Washington, DC – Good playwrights can explore the need for social change. Some explore with humor as an edge. Emilio Carballido has done that in Yo Tambien Hablo de la Rosa. The playwright has pulled out his magnifying glass and examined a slice of Mexico that has eerie resonance with the overly polarized civic dialogue in the USA today. There are moments, in the light of day, when the glass turns just enough to burst the page into flame.

Hugo Medrano’s direction illuminates three scenes this way. They shine and twinkle with the absurdly funny interpretations. Each given by various opinion makers, schooled in particular trains of thought. Schools of thought constrained like straight-jackets. Freud takes on Marx to understand the context of the train wreck tragedy and children’s lives shattered. A superciliously silly reach, their interpretations confined like the social media sound chambers of extreme right wingers and hard left wingers today.

At the works conclusion, we are left with a mystical terrain of interpretation. A cerebral moment of reflection from which we must find our own way out, with powers in place that can offer opinions, but articulate no common ground for the common good, for the shared center.
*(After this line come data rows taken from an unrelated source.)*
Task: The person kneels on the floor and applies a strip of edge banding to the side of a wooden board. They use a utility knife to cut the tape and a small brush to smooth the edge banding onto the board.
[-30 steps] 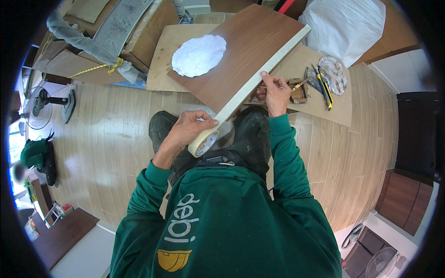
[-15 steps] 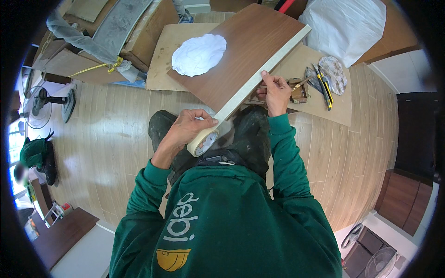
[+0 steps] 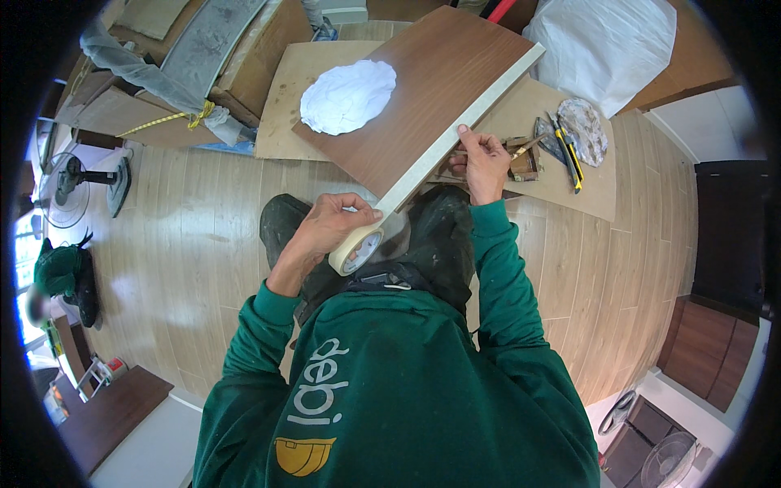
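Note:
My left hand grips a roll of cream masking tape at the board's near corner, thumb and forefinger together at its top. Along the near right edge of a brown wood-grain board runs a pale strip, reaching down to the roll. Partway along that edge my right hand pinches the board, its thumb pressed on the strip and its curled fingers beside and below. A crumpled white cloth lies on the board's left part.
Cardboard under the board carries a small wooden box, a yellow-black utility knife and a crumpled stained wad. A white plastic bag stands behind. Boxes and a fan are at left, near another person in green.
Both hands keep their places on the tape roll and the board's edge. The view has shifted very slightly; otherwise nothing visibly differs.

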`<state>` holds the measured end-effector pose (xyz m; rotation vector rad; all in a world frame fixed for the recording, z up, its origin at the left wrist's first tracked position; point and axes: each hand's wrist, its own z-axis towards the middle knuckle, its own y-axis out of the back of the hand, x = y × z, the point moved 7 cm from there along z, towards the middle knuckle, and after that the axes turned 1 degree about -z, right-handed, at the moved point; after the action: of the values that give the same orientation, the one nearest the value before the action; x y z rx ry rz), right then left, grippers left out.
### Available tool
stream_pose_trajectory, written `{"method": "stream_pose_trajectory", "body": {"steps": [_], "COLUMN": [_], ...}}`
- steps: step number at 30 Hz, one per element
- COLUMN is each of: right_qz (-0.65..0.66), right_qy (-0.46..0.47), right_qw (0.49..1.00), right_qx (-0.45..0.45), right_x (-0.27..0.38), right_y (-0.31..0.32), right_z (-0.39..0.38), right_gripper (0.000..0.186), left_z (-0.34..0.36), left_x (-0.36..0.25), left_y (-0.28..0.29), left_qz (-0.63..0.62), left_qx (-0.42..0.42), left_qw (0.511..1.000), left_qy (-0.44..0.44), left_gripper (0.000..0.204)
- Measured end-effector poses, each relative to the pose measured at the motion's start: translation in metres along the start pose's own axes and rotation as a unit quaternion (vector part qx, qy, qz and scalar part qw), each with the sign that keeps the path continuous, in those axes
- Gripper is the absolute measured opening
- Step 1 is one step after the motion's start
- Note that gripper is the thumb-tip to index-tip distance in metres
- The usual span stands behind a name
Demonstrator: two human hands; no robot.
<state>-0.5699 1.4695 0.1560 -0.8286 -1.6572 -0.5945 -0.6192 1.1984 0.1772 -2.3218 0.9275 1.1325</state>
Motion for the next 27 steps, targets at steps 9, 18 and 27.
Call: {"method": "stream_pose_trajectory", "body": {"steps": [9,18,27], "right_qz": [-0.002,-0.022,-0.080], "right_qy": [0.000,-0.013,-0.018], "right_qw": [1.000,1.000,0.991], "right_qx": [0.001,0.002,0.107], "right_x": [0.001,0.000,-0.023], "right_y": [0.000,0.000,-0.031], "right_z": [-0.001,-0.006,-0.094], "right_gripper": [0.035,0.034,0.027], "left_z": [0.001,0.000,0.012], "left_x": [0.004,0.007,0.024], "left_y": [0.000,0.002,0.000], "left_qz": [0.009,0.030,-0.021], "left_qx": [-0.006,-0.013,0.000], "left_qw": [1.000,0.999,0.999], "left_qy": [0.000,0.013,-0.045], "left_gripper": [0.026,0.025,0.023]}}
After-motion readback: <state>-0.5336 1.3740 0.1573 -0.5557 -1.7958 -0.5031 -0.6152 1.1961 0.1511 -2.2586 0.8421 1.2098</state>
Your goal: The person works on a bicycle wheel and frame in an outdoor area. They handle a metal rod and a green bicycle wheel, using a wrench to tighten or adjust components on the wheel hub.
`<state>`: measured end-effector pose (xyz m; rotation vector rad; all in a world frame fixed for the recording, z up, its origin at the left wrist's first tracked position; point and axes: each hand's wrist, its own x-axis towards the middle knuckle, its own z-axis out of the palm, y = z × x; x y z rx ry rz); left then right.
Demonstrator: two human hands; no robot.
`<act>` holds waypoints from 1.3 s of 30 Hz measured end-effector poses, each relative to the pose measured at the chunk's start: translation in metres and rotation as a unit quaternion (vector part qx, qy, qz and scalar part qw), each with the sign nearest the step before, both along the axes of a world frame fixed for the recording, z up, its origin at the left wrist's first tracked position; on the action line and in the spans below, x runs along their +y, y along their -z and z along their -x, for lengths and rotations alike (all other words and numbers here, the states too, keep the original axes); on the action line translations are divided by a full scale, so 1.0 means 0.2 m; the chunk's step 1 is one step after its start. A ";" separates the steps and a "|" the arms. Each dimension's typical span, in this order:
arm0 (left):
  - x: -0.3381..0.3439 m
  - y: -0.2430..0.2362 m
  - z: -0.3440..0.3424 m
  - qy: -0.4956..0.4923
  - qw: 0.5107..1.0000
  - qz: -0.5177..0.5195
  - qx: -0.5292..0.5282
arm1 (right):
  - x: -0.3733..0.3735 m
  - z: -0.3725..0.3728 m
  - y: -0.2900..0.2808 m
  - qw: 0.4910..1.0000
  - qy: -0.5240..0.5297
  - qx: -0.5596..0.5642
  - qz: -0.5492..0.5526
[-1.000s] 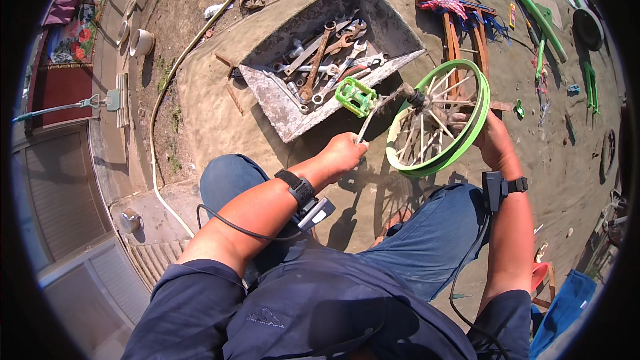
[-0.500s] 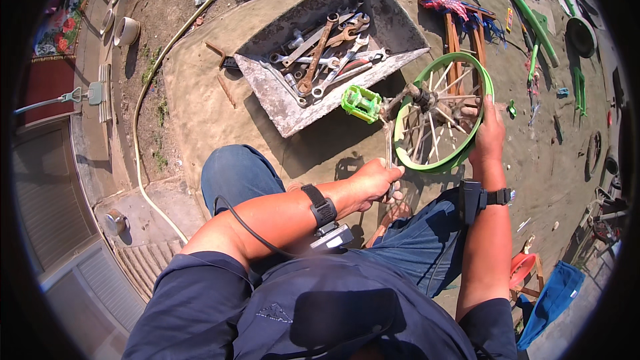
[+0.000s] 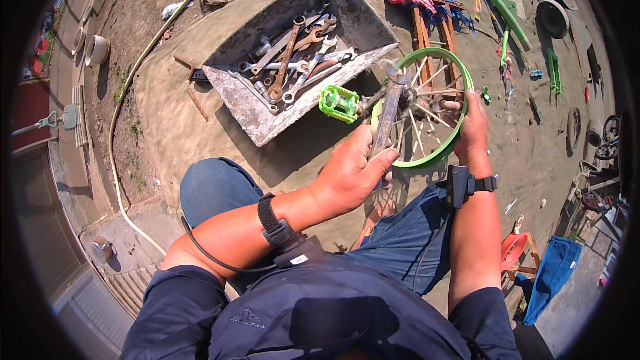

The ground is prepared, but nothing comes of it.

It’s a smart play. It provokes worthwhile thought. As Hugo Medrano observed when he decided to stage it “I found that it still retained its potency with its smart humor, human empathy, and play of ideas.”

Sustaining the play throughout with an abundance of comic moments are Sharon Desiree, Steve Soto and Edwin Bernal as the youthful band of friends Tona, Polo and Maximino Gonzalez. GALA has a dozen actors engaged on stage for this production. My other favored recollections are Peter Pereyra as some kind of glossy game show host; Marta Carton exasperations as the truants’ teacher; Oscar Ceville’s Freudian fantasies; and Manolo Santalla’s Marxist monologue. On a serious note, the tragedy comes home with the multi-faceted Marta Carton as a bereft, hopelessly hopeful mother. The scene is haunting, as is Julieta Egurrola as the Medium.